*** DATA SHOWN ***

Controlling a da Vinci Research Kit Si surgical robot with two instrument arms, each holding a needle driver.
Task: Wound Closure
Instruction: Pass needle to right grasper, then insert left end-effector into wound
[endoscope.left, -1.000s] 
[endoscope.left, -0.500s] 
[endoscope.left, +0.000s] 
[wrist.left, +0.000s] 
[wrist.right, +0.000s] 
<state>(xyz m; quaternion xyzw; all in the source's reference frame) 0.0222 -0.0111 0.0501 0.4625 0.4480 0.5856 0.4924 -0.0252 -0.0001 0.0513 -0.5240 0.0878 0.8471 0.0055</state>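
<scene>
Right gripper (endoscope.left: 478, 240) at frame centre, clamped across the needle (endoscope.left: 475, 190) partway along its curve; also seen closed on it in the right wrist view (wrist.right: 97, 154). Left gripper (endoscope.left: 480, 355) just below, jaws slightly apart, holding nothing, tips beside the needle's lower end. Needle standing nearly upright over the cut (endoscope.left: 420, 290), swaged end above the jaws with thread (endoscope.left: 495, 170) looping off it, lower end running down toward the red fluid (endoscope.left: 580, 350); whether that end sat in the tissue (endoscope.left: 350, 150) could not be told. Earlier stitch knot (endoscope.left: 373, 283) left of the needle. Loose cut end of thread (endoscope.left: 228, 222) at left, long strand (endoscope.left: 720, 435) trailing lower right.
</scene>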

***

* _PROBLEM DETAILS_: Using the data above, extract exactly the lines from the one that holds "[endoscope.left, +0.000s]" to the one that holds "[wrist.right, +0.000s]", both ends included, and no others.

* _PROBLEM SOLUTION_:
[endoscope.left, +0.000s] 
[wrist.left, +0.000s] 
[wrist.right, +0.000s] 

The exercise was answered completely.